Rewrite non-ASCII characters inside a string of R source code

asciify_r_source(
  text,
  strategy = c("auto", "escape", "translit", "report"),
  identifiers = c("error", "warn", "skip")
)

Arguments

text

character(1), the full source of an R script.

strategy

one of:

  • "auto" (default): per-token policy - \\uXXXX escape inside string literals (so they remain semantically equivalent and CRAN-safe); Latin-ASCII transliteration (drops diacritics, e.g. an accented e becomes plain e) inside comments and roxygen blocks (where escapes would not be interpreted).

  • "escape": force \\uXXXX escape on every non-identifier token.

  • "translit": force ASCII transliteration on every non-identifier token.

  • "report": rewrite nothing, just return the input unchanged.

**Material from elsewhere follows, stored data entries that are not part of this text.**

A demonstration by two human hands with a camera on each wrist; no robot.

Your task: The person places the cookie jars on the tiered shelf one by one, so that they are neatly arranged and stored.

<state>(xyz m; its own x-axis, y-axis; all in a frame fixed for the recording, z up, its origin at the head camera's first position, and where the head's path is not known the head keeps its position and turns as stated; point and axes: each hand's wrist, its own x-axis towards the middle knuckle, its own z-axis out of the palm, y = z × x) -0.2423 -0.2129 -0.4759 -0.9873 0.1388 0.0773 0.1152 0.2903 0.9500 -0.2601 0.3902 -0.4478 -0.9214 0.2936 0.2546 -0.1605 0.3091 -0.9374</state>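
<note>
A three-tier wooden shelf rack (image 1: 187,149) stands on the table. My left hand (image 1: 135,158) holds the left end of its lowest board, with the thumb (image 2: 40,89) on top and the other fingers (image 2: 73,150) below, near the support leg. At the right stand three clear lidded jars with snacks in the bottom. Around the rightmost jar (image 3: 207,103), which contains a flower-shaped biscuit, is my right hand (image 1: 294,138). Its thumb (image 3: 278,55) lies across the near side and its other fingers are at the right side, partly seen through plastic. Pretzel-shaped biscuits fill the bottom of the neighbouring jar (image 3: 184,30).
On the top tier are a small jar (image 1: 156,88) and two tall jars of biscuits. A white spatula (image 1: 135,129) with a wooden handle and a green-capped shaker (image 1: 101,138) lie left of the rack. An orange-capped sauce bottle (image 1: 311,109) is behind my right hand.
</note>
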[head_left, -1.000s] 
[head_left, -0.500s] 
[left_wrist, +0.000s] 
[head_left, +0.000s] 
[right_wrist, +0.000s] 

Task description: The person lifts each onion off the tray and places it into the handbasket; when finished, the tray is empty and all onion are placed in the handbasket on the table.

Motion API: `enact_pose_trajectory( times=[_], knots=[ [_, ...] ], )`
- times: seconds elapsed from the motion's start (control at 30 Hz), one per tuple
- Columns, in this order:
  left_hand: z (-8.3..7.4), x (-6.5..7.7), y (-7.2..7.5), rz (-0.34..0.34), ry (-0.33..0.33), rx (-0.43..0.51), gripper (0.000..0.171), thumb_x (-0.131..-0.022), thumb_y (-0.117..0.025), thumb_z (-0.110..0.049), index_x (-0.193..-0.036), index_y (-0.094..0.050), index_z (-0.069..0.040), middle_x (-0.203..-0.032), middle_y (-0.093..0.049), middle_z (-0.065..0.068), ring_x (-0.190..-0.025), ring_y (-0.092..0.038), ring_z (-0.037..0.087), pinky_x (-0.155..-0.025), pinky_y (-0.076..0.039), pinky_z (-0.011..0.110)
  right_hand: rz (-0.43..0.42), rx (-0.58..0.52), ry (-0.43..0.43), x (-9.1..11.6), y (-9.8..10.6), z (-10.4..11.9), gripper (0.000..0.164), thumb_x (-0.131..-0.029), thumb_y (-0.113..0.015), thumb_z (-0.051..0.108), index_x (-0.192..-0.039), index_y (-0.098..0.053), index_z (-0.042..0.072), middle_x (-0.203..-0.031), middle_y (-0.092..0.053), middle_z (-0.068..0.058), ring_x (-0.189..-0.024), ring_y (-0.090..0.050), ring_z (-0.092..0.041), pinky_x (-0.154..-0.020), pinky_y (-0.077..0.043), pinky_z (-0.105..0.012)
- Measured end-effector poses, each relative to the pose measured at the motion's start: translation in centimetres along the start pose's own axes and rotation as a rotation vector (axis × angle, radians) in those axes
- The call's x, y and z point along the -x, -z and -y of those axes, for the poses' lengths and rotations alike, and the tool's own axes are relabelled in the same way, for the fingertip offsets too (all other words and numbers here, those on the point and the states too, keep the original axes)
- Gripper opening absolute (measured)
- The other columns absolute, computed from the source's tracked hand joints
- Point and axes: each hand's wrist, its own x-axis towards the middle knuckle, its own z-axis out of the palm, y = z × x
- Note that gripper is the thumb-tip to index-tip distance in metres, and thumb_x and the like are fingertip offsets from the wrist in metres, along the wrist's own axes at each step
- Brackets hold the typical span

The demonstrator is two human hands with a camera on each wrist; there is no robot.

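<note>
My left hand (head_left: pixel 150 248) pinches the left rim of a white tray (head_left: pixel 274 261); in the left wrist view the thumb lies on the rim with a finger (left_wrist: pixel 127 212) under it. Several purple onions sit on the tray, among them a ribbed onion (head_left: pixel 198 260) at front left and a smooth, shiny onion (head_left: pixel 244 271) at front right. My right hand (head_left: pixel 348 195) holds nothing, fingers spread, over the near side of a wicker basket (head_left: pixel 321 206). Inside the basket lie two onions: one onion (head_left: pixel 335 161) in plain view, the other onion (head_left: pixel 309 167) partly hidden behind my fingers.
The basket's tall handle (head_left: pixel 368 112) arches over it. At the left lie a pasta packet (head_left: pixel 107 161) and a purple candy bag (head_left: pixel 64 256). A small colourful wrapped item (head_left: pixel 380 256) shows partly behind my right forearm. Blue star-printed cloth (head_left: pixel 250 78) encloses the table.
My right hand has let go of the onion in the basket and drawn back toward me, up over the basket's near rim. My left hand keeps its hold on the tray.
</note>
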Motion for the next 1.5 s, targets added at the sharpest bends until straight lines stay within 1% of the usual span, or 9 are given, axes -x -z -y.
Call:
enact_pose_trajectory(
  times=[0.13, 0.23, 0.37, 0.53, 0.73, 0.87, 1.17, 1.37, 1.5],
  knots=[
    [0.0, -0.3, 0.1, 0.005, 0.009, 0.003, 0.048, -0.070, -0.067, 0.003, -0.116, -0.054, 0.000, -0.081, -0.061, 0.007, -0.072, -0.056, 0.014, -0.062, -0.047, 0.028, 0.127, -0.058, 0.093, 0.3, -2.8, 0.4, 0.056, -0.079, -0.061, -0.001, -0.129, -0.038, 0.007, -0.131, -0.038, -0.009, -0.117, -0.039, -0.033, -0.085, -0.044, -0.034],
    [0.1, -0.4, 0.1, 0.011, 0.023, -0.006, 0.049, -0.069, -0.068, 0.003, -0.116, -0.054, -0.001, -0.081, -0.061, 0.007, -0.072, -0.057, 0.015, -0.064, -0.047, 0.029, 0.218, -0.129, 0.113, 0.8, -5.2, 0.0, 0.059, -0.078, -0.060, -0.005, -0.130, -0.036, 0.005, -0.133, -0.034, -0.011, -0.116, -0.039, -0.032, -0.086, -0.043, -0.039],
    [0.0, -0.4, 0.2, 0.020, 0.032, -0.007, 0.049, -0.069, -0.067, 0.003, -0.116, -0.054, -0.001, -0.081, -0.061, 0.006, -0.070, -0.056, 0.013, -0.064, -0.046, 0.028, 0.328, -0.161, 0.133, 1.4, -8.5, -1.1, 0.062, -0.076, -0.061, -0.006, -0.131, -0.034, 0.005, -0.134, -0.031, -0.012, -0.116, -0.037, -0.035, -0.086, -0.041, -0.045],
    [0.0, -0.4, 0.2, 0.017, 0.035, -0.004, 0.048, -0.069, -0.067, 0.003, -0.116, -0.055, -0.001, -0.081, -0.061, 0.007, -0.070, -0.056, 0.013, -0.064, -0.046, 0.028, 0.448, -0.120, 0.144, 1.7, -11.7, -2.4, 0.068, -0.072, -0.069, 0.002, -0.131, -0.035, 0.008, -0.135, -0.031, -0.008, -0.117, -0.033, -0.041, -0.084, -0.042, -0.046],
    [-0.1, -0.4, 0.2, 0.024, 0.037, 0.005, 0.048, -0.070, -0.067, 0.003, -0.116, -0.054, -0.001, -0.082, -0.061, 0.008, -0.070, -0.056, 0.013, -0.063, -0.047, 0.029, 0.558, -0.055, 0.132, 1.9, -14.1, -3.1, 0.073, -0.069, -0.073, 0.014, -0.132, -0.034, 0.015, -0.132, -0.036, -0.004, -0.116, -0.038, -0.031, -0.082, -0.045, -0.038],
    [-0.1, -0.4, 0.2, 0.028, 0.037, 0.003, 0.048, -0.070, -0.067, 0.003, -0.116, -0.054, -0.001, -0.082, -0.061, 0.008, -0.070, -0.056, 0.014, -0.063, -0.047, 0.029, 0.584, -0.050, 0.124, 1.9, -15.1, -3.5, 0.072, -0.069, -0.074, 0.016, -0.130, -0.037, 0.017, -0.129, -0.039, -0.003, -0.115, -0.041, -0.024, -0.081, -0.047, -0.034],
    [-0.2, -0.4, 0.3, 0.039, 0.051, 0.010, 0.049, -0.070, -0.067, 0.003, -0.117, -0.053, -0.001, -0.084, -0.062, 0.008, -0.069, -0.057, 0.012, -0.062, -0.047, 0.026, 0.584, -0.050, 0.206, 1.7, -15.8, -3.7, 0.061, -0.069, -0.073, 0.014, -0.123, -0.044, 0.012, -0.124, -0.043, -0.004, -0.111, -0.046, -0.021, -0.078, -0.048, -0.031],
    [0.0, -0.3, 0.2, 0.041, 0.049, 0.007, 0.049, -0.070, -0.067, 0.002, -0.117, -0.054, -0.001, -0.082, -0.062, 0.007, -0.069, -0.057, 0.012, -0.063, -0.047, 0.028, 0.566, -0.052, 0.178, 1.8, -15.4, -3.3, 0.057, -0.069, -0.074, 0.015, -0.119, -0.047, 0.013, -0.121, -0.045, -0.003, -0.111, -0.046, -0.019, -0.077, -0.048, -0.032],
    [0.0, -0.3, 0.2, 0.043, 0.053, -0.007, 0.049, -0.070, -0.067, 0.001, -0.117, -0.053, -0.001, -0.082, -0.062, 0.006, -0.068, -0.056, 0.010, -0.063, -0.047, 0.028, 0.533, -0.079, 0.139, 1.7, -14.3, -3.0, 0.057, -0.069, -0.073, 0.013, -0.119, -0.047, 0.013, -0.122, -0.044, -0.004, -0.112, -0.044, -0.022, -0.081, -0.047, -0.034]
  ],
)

Useful in conjunction with find_nonascii_tokens() for a dry run.

identifiers

what to do when a non-ASCII identifier (variable, function name, formal, slot...) is found:

  • "error" (default): stop. Renaming an identifier changes the API surface and is not safe to automate.

  • "warn": warn and leave the token unchanged.

  • "skip": silently leave the token unchanged.

Value

character(1), the rewritten source code. The original is returned unchanged if no non-ASCII tokens are found.

Details

This function does not touch identifiers, even with identifiers = "skip": CRAN's policy is to forbid non-ASCII identifiers, but rewriting them automatically is unsafe (it would silently rename the user's exported API). Use find_nonascii_tokens() to surface them.

Strings declared with the R 4.0 raw form (r"(...)", R"---(...)---") are detected - by default they are still treated like regular STR_CONST (escaped); pass strategy = "translit" if you want to keep them raw and lose the accents instead.

Examples

src <- '
# accent dans un commentaire: ete
x <- "deja vu"
'
cat(asciify_r_source(src))
#> 
#> # accent dans un commentaire: ete
#> x <- "deja vu"